俳優の故・夏木陽介さんが1988年に米国から購入して以来、ほぼ動かされることなく保管・展示されていた1933年製の米国車「パッカードエイト」に12月、”命”が吹き込まれた。手がけたのは秦野市堀西のKCR JAPAN、和田康(こう)さん(50)だ。
馬車のようなフォルムに鳥のエンブレム、観音開きのドア。モノクロ映画で、後部座席に貴婦人を乗せて優雅に走っていそうな高級車が、パッカードエイトだ。
クラシックカーは、コンピュータで制御される現代の自動車と大きく異なる。例えば今回のパッカードエイトはブレーキが自転車のようにワイヤー式で、エンジンも「フラットヘッドサイドバルブ」の直列8気筒(5200cc)と今では見られないもの。古い自動車を修理できる技術者は年々減っているという。
KCR JAPANは、米国カリフォルニア州でクラシックカーの修理やレストア(新車に近い状態まで復元させること)を請け負っていた和田さんと、その顧客だった山根圭介さん(62・ジェネラルマネージャー)が、和田さんの故郷・秦野で今年6月に始めた。これまでも走行困難なクルマの修理を請け負ってきた和田さん。「車のお医者さんっていうより、”死んでしまった車を生き返らせる”フランケンシュタイン博士」と笑顔で自分の仕事を称する。
28年眠っていた車を走らせる
「走れる状態にしてほしい」。現在のオーナーから同社へ依頼が来たのは今年10月だった。夏木さんのプライベートコレクションとして輸入され、その後、博物館などに置かれていた。28年間動かしていないエンジンを動かすのは至難の業で、労力がかかる。「腕があっても引き受ける技術者は少ない。康ちゃんくらいだ」と山根さんはいう。
「古い車だからこそ、新鮮でおもしろい」と和田さん。10月25日、群馬県からトラックで運ばれてきたパッカードエイトを眺めながら、不安と共に、未知への好奇心に駆り立てられていた。
入手できない部品や道具は手作り
状況を確認すると、長年動かしていなかったためエンジンは固着して回らなかった。無理に動かせば壊れてしまう。当時の部品や道具は手に入らないため、ボルトを回すためのレンチなどを自作し、慎重に点検と整備を繰り返していった。

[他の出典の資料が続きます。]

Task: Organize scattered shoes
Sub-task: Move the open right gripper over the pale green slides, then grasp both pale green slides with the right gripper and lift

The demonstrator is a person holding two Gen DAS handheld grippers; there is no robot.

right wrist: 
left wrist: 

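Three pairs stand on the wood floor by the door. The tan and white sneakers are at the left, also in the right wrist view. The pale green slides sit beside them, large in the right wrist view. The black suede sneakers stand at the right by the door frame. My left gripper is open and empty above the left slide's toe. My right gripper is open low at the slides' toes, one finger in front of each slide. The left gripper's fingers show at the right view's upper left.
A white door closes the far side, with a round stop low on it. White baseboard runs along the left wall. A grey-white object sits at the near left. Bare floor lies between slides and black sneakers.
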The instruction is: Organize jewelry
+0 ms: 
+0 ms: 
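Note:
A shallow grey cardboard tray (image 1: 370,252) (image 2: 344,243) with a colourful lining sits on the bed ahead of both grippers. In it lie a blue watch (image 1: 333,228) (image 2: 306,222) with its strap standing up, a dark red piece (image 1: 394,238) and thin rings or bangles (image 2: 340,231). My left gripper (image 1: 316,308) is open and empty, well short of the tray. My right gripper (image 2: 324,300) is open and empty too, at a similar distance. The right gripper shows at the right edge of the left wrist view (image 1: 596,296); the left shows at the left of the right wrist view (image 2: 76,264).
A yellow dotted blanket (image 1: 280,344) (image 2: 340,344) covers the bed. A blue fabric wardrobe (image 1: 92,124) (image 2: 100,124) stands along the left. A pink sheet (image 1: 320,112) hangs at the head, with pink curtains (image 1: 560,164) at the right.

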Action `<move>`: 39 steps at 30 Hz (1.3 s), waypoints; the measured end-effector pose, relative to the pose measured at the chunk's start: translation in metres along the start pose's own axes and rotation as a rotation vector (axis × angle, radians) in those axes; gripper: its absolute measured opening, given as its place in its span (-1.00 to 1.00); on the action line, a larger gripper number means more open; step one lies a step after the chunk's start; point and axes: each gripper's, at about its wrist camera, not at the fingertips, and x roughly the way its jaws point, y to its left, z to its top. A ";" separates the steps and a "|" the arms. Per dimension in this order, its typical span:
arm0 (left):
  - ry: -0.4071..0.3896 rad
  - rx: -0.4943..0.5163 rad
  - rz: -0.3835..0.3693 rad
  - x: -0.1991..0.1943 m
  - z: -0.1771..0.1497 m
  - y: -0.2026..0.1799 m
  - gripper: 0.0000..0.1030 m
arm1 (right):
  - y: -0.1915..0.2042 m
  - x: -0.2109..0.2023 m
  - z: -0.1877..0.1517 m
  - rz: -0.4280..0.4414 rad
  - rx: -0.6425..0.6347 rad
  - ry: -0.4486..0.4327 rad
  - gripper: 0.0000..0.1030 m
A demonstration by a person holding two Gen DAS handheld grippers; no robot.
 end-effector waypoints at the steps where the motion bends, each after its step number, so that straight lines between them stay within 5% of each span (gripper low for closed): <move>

修理を始めて1カ月後、オーナーが同社を訪れ、「正直不安もあったけど、腹をくくったよ」と和田さん。エンジンは煙を出しながら少しずつ回り始め、「いい音してるね」とオーナーも喜んでくれた。
その後も燃料タンクの洗浄や車体の点検などが続けられ、12月にいざ試運転へ。仮ナンバーを付け、同社の前から水無川、県立秦野戸川公園周辺を通り、国道246号線を走行した。「操作は丁寧にやらないといけないけど、しっかり走ってくれた」と和田さん。後日、川崎市内まで約50Kmのテスト走行もクリアした。「廃車にされず残っていて良かった。当時の物づくりの質の良さにも改めて感動した」という。
今後は米国での販売も視野に同社で委託販売される。山根さんは「ここにあるうちは、興味のある方や子どもたちにも気軽に見てもらえたらと思います」と話している。